Test Issue: If there are multiple keyword indexes with different weights and even one contains martin and luther but not king then the record will be returned.
search metabib.combined_keyword_field_entry for index_vector with tsquery "martin & luther & !king" and metabib_field set to NULL. Join to metabib.keyword_field_entry based on the record ID for ranking using tsquery "martin | luther".
Issues solved: The combined table has all of the atoms within it, so matching on it is a one-shot.

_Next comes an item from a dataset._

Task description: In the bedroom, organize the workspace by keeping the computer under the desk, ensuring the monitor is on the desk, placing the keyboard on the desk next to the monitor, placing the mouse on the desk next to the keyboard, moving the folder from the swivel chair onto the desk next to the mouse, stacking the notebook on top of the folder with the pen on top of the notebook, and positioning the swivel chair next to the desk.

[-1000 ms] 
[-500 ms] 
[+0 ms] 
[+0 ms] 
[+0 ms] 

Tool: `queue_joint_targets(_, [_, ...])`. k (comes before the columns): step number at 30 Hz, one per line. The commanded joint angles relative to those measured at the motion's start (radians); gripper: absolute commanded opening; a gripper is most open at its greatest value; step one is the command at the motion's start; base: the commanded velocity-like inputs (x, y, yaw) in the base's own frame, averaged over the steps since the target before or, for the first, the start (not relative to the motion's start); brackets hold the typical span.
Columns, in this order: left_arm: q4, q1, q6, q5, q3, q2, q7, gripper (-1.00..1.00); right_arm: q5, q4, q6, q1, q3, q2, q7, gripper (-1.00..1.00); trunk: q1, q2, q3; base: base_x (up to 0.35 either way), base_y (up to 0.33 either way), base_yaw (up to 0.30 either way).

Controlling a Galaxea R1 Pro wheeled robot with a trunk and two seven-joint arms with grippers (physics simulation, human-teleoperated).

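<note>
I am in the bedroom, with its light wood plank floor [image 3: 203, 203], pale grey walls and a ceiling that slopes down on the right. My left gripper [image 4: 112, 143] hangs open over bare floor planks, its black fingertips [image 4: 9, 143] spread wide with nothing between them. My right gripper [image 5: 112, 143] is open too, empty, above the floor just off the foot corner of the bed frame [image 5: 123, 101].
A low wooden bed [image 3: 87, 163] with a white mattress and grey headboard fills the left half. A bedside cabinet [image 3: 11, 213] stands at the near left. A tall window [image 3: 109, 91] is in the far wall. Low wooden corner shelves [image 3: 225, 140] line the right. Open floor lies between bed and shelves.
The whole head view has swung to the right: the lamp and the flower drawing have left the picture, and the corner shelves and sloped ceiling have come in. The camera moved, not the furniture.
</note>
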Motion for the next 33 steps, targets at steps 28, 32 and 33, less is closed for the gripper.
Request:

We then go back to the non-combined for ranking, which I think should be faster in the long run as we only load the records we previously identified.
search metabib.title_field_entry for index_vector with tsquery "the & assist", rank with the same tsquery.
Test Issue: 'assistant' stems to 'assist', and tends to come up more often.
search metabib.combined_title_field_entry for index_vector with tsquery "the & assist" and metabib_field set to NULL. Join to metabib.title_field_entry based on the record ID for ranking using tsquery "the | assist".
Issues solved: Note that the new stock config will likely have 'A' weight atoms for 'assist' where that was present exactly, but only 'C' or 'D' weight atoms for ones where 'assistant' was present, so 'assist' should weight higher by default.
search metabib.title_field_entry for index_vector with tsquery "the & assist" and a where regex clause looking for "the assist", rank with the tsquery.
Test Issue: "the assistant" contains "the assist"
search metabib.title_field_entry for index_vector with tsquery "the & assist" and a where regex clause looking for "[[:<:]]the assist[[:>:]]" (or equiv), rank with tsquery "the | assist".
Issues solved: The word boundaries will ensure that "the assist" is not followed by "ant".
search metabib.title_field_entry for index_vector with tsquery "the & assist" and field set to the ids of the general or eng title fields, rank with the tsquery.
Test Issue: Generally the same as the standard title search, but limited to those two indexes.
search metabib.combined_title_field_entry for a combined index_vector (string_agg(index_vector::text, ' ')::tsvector) with tsquery "the & assist" and metabib_field set to the ids of the general or eng title fields. Join to metabib.title_field_entry based on the record and field IDs for ranking using tsquery "the | assist".
Issues Solved: Generally the same as the standard title search, but limiting to those two index.